Y los amigos llegan a Ecuador. Durante días, el invitado se instalará sin salir de la bien dotada biblioteca de Gangotena, ubicada en la Hacienda de San José de Puembo, cerca de Quito. El desconcierto del huésped era creciente cuando miraba desde las ventanas, las cuchillas neblinosas de esa ciudad localizada en la sierra central a 2.800 metros de altura y rodeada de ocho volcanes activos, algunos coronados por un casquete glaciar. (Recuerdo ahora, vivamente, la alta y gesticulante figura de Antonio Cisneros, con quien coincidimos en un encuentro de literatura en Quito en el 2002. El poeta oriundo de la costa peruana, cuando me vio subir con rapidez las gradas del hotel, exclamó, con voz silbante por el esfuerzo de la altura y con un apretado gesto de rencor: ¡Ah!, estos caballos de los Andes, y se detuvo largos minutos para reparar sus fuerzas).
De ese encuentro, fue que Michaux escribió en su cuaderno de viajes, fechado en marzo de 1928, uno de los más soberbios poemas que se haya escrito sobre el espíritu de esta cadena de montañas:


LA CORDILLERA DE LOS ANDES
La primera impresión es terrible e inmediata a la desesperación. El horizonte por de pronto desaparece.
Las nubes no están mucho más altas que nosotros. Infinitamente y sin regularidades, está donde nosotros estamos las elevadas mesetas de los Andes que se extienden, que se extienden...
El suelo es negro e inhóspito. Un suelo venido de adentro que se desinteresa por las plantas. Es una tierra volcánica.
¡Desnuda!
Y las casas negras por arriba dejan al descubierto su desnudo, el negro, el siniestro desnudo
Aquel que no ama las nubes que no vaya al Ecuador.
Ellas son los perros fieles de la montaña, los grandes perros fieles; coronan altamente el horizonte, la altitud del lugar es de 3.000 metros, que según dicen, y es peligrosa, según dicen, para el corazón, para la respiración, para el estómago y para el cuerpo entero del extranjero.
Rechonchos, braquicéfalos, a pasos breves, pesadamente cargados, marchan los indios en esta ciudad, pegada a un cráter de nubes. ¿A dónde se dirige esa peregrinación agobiada?
Se cruza, se entrecruza y asciende, nada más: es la vida cotidiana. Quito y sus montañas.
Estas caen sobre la ciudad, luego se asombran, se recobran, ¡calman sus lenguas!
Son ya camino; entonces, se las pavimenta.
Todos aquí, en voz baja, con paso breve y aliento corto, fumamos el opio de la gran altitud.
Poco riñen aquí los perros, poco los niños, pocos ríen.

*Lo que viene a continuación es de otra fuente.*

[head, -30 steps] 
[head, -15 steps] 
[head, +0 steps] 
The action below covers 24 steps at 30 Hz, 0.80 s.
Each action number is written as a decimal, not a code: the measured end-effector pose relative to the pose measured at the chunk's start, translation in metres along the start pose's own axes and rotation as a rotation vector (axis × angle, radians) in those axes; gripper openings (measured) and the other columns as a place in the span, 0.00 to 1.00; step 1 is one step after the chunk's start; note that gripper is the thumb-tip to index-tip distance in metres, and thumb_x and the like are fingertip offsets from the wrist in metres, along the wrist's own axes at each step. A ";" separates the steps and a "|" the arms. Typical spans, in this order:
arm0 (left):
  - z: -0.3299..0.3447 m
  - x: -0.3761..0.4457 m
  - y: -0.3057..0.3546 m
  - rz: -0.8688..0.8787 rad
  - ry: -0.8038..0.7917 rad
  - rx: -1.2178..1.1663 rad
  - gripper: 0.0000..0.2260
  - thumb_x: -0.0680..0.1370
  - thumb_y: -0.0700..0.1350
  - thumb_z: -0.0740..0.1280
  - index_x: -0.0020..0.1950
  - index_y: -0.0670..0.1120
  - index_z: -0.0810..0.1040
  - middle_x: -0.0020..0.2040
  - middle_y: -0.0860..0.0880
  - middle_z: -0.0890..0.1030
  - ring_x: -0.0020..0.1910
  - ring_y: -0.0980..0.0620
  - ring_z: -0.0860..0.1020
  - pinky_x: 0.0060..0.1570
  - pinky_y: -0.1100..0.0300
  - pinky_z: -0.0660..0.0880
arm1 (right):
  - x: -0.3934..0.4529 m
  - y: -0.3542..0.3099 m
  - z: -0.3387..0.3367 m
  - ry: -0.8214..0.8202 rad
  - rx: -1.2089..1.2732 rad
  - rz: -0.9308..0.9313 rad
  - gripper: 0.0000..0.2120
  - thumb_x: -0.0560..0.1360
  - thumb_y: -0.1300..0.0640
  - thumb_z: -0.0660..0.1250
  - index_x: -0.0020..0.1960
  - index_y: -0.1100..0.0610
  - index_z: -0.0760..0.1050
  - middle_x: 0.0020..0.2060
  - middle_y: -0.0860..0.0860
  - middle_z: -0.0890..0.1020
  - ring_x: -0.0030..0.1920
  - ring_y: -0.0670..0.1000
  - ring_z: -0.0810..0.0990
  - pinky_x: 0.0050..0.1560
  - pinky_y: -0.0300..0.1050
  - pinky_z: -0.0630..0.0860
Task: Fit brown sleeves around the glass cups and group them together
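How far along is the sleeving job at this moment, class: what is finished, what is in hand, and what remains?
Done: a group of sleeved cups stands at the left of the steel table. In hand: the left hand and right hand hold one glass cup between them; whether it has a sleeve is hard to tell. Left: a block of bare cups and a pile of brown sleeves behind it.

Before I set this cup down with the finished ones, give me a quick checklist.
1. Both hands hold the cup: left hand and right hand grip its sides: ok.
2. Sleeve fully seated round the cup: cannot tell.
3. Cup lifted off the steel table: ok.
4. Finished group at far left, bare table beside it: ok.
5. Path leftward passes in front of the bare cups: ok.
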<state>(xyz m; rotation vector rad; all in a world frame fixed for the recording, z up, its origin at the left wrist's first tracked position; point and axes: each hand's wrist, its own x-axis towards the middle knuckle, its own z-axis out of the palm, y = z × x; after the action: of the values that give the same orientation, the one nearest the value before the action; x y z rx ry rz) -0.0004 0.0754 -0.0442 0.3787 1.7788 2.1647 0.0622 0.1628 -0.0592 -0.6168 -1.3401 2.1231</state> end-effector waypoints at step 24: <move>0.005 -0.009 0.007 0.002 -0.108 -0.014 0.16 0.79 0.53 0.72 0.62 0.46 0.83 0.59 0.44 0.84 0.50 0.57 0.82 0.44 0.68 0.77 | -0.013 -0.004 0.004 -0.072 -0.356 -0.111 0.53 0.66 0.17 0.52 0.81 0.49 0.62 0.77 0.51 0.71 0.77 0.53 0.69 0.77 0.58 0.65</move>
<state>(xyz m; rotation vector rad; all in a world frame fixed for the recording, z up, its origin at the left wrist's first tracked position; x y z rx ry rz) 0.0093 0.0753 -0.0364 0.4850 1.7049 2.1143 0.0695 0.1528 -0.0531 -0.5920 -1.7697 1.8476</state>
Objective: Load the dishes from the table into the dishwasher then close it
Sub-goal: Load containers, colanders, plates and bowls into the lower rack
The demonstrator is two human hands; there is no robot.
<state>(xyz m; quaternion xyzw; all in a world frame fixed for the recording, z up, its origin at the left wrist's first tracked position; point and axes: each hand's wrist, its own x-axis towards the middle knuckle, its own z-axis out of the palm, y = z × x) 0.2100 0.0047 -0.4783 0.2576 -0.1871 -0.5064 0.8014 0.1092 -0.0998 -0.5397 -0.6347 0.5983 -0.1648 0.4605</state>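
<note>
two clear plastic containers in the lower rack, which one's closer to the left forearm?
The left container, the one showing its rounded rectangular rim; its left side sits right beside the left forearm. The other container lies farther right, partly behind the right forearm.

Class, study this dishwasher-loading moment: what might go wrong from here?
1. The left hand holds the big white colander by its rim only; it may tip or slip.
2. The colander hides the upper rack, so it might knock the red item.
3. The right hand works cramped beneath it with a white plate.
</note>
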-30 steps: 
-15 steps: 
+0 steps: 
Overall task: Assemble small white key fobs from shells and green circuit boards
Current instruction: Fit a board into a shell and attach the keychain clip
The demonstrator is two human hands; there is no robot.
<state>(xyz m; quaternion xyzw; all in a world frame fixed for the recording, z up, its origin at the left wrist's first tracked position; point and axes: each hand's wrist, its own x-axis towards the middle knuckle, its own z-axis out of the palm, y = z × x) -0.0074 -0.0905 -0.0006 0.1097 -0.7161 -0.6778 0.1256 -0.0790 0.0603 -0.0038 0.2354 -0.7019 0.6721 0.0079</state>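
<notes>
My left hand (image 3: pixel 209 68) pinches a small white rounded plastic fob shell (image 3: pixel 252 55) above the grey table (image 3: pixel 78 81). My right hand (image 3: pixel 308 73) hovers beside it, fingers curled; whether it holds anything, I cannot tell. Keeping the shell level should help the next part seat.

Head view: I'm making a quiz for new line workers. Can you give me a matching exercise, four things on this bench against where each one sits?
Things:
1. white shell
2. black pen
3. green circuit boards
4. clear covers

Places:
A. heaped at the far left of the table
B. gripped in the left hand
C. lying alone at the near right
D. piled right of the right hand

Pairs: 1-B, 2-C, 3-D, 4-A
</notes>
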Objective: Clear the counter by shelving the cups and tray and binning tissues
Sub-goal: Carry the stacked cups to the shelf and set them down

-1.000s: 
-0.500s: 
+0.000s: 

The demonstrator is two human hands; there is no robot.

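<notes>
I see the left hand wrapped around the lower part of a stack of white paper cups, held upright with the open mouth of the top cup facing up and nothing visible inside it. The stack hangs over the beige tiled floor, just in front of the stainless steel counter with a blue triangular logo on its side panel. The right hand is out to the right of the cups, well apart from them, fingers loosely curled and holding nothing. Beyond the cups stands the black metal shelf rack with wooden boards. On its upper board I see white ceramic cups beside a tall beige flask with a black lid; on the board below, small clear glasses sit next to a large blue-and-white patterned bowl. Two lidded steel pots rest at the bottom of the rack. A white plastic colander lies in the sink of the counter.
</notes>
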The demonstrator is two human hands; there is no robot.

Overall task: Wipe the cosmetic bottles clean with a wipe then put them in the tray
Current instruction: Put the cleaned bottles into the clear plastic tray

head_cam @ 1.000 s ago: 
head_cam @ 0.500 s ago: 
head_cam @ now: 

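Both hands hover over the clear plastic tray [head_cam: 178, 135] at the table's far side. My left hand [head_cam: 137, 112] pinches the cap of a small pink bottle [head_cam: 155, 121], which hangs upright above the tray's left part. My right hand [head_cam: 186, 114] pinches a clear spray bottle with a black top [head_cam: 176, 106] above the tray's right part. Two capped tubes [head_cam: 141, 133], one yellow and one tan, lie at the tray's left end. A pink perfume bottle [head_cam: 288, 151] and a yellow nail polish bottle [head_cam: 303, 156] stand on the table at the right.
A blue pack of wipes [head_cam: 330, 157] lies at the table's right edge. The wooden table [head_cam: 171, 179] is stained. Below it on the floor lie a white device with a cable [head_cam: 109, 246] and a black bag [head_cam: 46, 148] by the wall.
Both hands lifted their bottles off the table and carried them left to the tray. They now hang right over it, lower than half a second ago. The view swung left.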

Aquí emerge y se tiende el puente de la amistad creadora. Oscila, se afianza y aleja de su boca la falsa mezcalina de la superstición. Quizá en Michaux, se sintetiza la alianza entre la razón y la intuición primera de las cosas. Pero, antes de que se establezca busca desmontar el mito de ese espacio interior llamado realidad y extiende, un manto de tejido recio y a la vez dúctil que el mismo llamó de ilusión desmitificadora. Es posible que el poema de Henri Michaux, nos altere e intimide al dejarnos desnudos y agredidos en el turbión de niebla de los Andes. Pero, alguien se acerca y participa de esta dura querella: 

¿De qué país vengo, Señor, cojeando a representarme en la amargura de Vuestro rostro?

Es Gangotena. Y su terrible imprecación en el canto V de “Ausencia”, que maldice todo lo que abarca el ojo.

Rene Char dice en un poema dedicado a Rimbaud:

Aunque los volcanes casi no cambian de lugar, su lava recorre el gran vacío del mundo y le aporta virtudes que cantan en sus llagas.

O bástenos simplemente recordar que Aquel que no ama las nubes que no venga al Ecuador.